Below is the complete list of Elle Kennedy’s Him books in order of publication. This is the recommended reading sequence for the series.
Him Books
with Sarina Bowen
About Him
Elle Kennedy’s Him series, co-written with Sarina Bowen, is a compact hockey romance built around one central relationship and the emotional consequences that follow from it. On Kennedy’s official site, the series is grouped around Him, Us, and the later novella Epic, and that small scale is part of its strength. Instead of spreading its energy across a huge cast or an overbuilt fictional mythology, the series stays closely focused on Jamie Canning and Ryan Wesley, letting the books deepen one partnership rather than constantly shifting to new couples.
What makes these books stand out is the balance between sports-romance momentum and real emotional intimacy. Hockey matters, but it is not there just as branding. The athletic world gives the series structure, pressure, and a believable environment for male friendship, competition, career ambition, and public identity. Within that setting, Kennedy and Bowen build a romance that begins in the long shadow of friendship and unspoken history. That foundation gives the series a different feel from a more conventional opposites-attract setup.
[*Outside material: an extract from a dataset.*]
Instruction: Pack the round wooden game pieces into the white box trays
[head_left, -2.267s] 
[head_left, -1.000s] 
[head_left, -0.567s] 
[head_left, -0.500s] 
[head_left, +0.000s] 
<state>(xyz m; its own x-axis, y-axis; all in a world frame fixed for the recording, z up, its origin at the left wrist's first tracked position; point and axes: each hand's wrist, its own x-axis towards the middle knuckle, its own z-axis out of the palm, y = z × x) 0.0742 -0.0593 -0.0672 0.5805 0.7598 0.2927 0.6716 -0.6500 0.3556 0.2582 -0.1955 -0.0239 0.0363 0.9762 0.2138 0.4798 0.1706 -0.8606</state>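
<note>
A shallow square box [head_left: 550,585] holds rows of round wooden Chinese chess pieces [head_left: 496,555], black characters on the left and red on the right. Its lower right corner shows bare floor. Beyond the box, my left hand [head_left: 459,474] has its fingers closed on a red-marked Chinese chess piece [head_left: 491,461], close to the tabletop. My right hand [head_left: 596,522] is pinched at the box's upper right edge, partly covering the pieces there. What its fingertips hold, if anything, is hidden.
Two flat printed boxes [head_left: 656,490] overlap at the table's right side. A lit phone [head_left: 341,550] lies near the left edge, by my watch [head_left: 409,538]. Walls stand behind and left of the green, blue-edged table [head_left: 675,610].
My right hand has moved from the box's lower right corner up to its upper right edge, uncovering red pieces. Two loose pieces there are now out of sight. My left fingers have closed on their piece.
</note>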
The emotional core is not simply attraction, but recognition: two people who already know each other well enough to wound each other, and eventually well enough to build something lasting.
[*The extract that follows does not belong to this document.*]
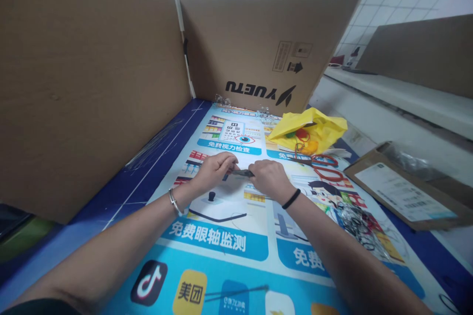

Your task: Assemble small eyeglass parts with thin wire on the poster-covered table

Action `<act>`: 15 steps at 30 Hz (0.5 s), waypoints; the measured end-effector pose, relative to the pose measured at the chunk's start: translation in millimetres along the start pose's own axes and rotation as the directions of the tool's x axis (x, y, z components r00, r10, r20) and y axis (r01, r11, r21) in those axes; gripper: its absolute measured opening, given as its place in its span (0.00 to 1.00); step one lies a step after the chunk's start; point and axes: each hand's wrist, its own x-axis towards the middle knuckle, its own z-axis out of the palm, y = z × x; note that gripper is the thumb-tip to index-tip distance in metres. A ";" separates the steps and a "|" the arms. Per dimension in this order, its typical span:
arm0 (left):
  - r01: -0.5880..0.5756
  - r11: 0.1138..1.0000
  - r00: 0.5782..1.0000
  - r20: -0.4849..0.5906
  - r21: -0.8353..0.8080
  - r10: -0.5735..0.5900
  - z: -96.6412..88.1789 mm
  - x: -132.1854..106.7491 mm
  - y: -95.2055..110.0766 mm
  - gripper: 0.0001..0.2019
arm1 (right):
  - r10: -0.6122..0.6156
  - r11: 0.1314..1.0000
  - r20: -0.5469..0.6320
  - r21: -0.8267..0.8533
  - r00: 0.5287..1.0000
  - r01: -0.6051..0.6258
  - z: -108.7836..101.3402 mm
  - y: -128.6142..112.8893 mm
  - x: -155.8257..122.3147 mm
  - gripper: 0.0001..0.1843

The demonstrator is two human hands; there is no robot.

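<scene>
My left hand (217, 170) is closed in a pinch over the middle of the printed sheet. What sits between its fingertips is too small to make out. My right hand (271, 177) is wrapped around a dark, narrow metal tool like the jaws of pliers (242, 173), and its tip reaches the left fingertips. The tool's handle is hidden in my right palm. Beyond my right hand lie red-handled scissors (325, 160). A tangled heap of wire loops (358, 224), silver, black and some red, rests to the right of my right forearm.
Tall cardboard panels (258, 49) stand at the back and left. A yellow bag (325, 130) with coloured thread lies at the back right, near an opened cardboard box (402, 192). Thin wires (155, 147) lie at left; dark thin strips (236, 293) lie in front.
</scene>
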 end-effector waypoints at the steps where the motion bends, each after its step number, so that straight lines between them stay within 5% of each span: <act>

Him remains the book that defines the series’ identity. Its summer-hockey-camp history and second-chance friendship structure give the story unusual warmth beneath the tension. Us then broadens the emotional scope without losing that intimacy, moving past the first rush of reunion and into questions of visibility, career, and what it actually means to sustain a relationship once it becomes real in everyday life. Epic, as a novella, functions less as a major structural expansion than as a return to characters readers already know deeply, offering another look at a relationship that has become the heart of a small but very beloved series.
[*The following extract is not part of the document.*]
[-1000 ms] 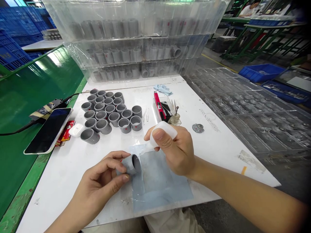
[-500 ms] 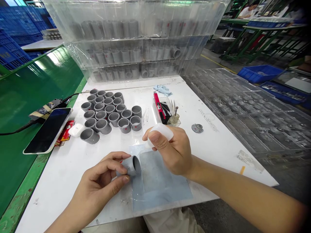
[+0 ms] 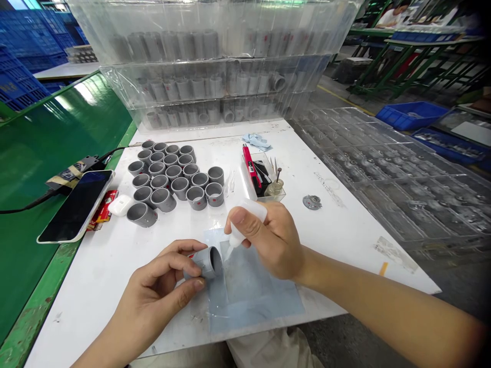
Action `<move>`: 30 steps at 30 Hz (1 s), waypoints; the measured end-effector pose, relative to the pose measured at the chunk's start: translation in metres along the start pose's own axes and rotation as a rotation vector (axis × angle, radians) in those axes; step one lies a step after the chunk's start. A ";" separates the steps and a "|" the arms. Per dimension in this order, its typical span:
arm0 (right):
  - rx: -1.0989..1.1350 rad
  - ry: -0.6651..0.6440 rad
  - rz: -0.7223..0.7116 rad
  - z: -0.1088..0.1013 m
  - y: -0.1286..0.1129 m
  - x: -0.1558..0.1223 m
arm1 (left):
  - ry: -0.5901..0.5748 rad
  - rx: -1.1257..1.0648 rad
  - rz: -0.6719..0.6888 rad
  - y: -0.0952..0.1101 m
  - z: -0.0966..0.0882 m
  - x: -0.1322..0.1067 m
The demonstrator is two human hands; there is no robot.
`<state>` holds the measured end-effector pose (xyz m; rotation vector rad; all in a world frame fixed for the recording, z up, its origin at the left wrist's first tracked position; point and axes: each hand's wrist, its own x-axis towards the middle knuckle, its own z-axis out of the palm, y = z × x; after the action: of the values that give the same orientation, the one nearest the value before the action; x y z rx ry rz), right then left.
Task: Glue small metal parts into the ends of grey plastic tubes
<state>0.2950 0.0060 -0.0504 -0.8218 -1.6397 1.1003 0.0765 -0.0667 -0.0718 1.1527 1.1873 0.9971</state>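
Observation:
Between the thumb and fingers of my left hand is a short grey cylinder, tilted on its side with its open end facing right. My right hand is wrapped round a white squeeze bottle. The bottle's narrow tip points down and left, close to the rim of the cylinder; whether it touches I cannot tell. Below both hands a pale blue sheet lies on the white table. Several similar grey cylinders stand grouped at the left rear of the table.
A phone and a white case lie at left. Behind my right hand, a small clear tray holds a red cutter. A round metal part sits at right. Stacked clear bins rise at the back.
My right hand has brought the bottle slightly down and tipped its nozzle toward the cylinder's open end. My left hand and the cylinder have stayed nearly still.

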 end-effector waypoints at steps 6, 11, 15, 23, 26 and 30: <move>0.143 0.118 0.132 -0.004 -0.004 0.005 | 0.071 -0.027 -0.056 0.002 0.006 -0.001; 0.127 0.159 0.098 -0.004 -0.002 0.004 | 0.089 0.050 -0.056 0.007 0.009 -0.002; 0.099 0.142 0.024 -0.002 0.001 0.001 | 0.091 0.005 -0.089 0.001 0.008 -0.002; 0.047 0.112 -0.053 0.000 0.003 0.002 | -0.058 0.066 0.065 -0.009 -0.001 0.001; 0.020 0.099 -0.079 0.002 0.003 0.002 | -0.093 0.062 0.052 -0.008 -0.001 0.001; -0.020 0.107 -0.093 0.003 0.002 0.001 | -0.101 0.060 0.065 -0.009 0.000 0.000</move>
<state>0.2923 0.0072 -0.0525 -0.7953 -1.5856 0.9611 0.0761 -0.0678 -0.0809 1.2816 1.1121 0.9465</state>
Another reason the series has endured is tone. These books are witty, sexy, and fast-moving, but they are not flimsy. Kennedy and Bowen write Jamie and Wes with enough affection and emotional clarity that the relationship never feels like a premise in search of heat. The banter is sharp, the chemistry is immediate, and the hockey setting gives the books energy, yet what lingers is the sense of two people gradually learning how to stop performing around each other. That is why the Him series feels bigger than its page count might suggest. It is not trying to be an endless hockey universe. It is a concentrated romance about friendship, desire, partnership, and the way one relationship can carry an entire series when the writing trusts its characters enough to stay close to them.